In the material below, find every line containing the string "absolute" and return it.
══ SUPPLIED DATA ══
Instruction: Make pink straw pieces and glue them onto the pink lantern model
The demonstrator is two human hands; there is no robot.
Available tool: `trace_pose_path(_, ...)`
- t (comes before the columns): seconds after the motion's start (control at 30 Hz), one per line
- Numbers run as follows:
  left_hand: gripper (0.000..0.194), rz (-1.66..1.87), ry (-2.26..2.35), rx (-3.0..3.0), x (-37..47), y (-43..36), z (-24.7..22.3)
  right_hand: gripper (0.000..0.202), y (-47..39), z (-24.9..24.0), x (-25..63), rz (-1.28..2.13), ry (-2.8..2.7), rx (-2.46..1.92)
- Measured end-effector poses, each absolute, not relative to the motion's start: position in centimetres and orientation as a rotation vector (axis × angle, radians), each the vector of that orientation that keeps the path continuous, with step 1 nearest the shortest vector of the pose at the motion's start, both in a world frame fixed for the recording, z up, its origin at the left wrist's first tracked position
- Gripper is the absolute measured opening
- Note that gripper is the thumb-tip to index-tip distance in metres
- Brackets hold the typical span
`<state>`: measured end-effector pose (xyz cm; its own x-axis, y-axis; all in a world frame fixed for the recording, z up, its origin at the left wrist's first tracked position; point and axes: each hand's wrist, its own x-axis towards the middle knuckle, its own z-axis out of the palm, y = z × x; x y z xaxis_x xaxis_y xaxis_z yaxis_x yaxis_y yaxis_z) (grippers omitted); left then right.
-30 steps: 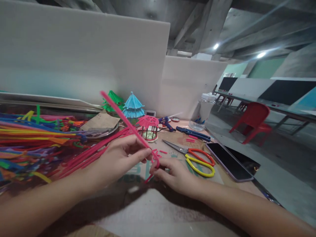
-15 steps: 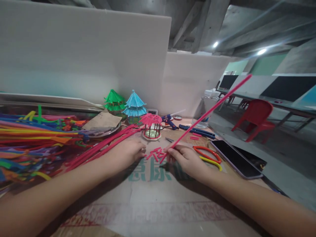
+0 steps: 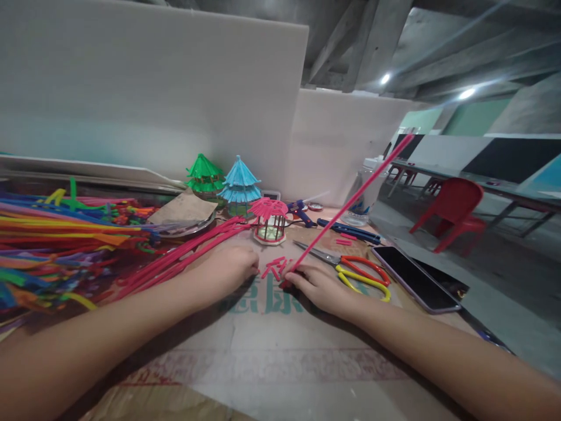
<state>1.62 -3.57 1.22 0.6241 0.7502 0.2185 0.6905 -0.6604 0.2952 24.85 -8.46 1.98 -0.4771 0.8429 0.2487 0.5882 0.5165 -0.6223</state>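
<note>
- A long pink pipe-cleaner stem [image 3: 350, 202] is pinched at its lower end by the right hand [image 3: 318, 285], just right of the frame's centre; its long axis is seen to rise from that hand toward the upper right of the frame.
- The right hand is closed on the stem, with knuckles low over the cardboard-covered bench [image 3: 280, 362].
- A cluster of short pink cut pieces [image 3: 274, 268] is seen at centre frame, between the two hands and just beside both.
- The left hand [image 3: 232, 269] is laid on the bench left of the pieces, fingers curled under; whether anything is gripped cannot be told.
- A pair of red-and-yellow-handled scissors [image 3: 350, 272] is found just right of the right hand, the nearer one to it.
- A small pink-roofed pavilion model [image 3: 268, 219] is placed behind the pieces.
</note>
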Motion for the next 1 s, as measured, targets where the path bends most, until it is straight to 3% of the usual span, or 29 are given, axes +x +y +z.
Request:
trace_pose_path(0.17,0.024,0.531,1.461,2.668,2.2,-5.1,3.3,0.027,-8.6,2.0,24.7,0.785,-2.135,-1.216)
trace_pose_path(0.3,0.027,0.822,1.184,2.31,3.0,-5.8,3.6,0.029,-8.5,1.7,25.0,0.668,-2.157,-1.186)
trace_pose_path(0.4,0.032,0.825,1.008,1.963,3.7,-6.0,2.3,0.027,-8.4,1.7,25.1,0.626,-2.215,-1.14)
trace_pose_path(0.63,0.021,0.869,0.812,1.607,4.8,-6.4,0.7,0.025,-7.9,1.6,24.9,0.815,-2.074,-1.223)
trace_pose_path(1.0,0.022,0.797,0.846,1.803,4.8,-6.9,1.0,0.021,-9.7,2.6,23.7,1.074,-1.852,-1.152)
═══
ANSWER TO THE PROBLEM:
- Measured end-effector poses, each absolute, not relative to the motion's start: position in centimetres and orientation as a rotation vector (axis × angle, radians), each the vector of that orientation that keeps the path continuous, with step 1 nearest the shortest vector of the pose at the motion's start, both in a world frame fixed for the recording, z up, its origin at the left wrist's first tracked position
- Gripper is the absolute measured opening

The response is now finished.